Description of the task
Before printing the listing, strip out its pictures and keep everything else exact.

Input data
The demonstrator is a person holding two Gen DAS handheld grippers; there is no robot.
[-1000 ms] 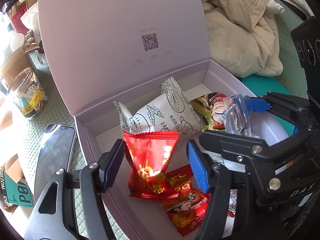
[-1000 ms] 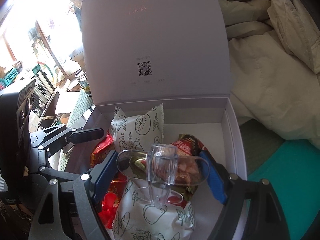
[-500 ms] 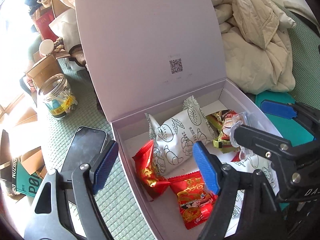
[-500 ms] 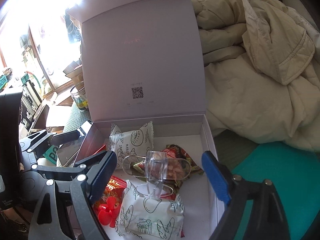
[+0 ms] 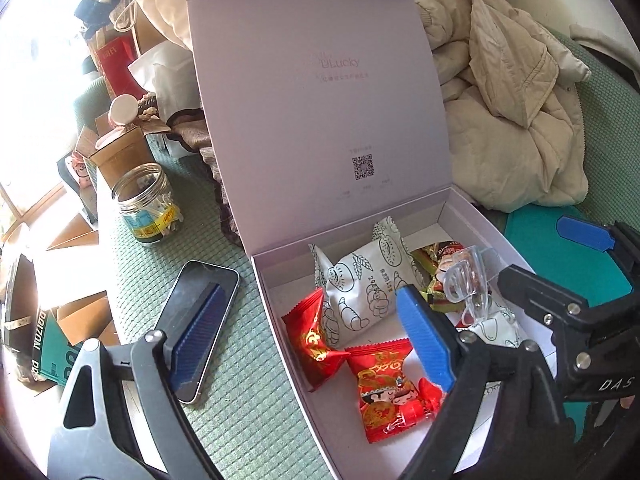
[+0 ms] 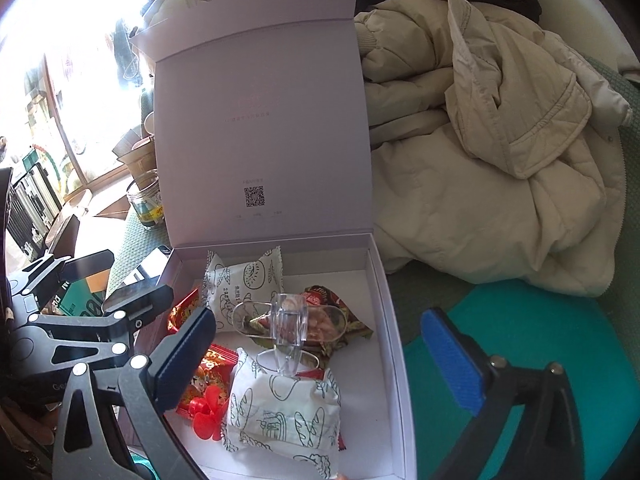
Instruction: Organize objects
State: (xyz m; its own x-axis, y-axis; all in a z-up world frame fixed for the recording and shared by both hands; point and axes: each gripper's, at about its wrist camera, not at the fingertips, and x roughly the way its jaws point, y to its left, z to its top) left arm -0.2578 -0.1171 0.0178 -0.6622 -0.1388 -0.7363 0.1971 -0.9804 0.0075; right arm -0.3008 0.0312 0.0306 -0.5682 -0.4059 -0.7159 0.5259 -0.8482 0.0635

Task solution
The demonstrator is a person holding two Gen DAS handheld grippers; there is no robot.
[-1000 ms] 
[-1000 ms] 
[-500 ms] 
[-500 ms] 
[+0 ms] 
[+0 ms] 
Instruction: Organize objects
State: (xyz m; its own x-axis, y-axis; all in a z-up world frame fixed for the recording and shared by both hands; point and axes: each gripper's, at about its wrist camera, not at the fingertips, and x roughly the way its jaws point, y to its left, z to its top) left arm -0.2578 -0.1171 0.0178 -0.6622 -0.1388 -0.7363 0.1971 -0.9804 0.0075; right arm -0.3008 0.0312 0.0306 -0.5682 -0.4059 -0.7159 0.5259 -0.8482 0.0635

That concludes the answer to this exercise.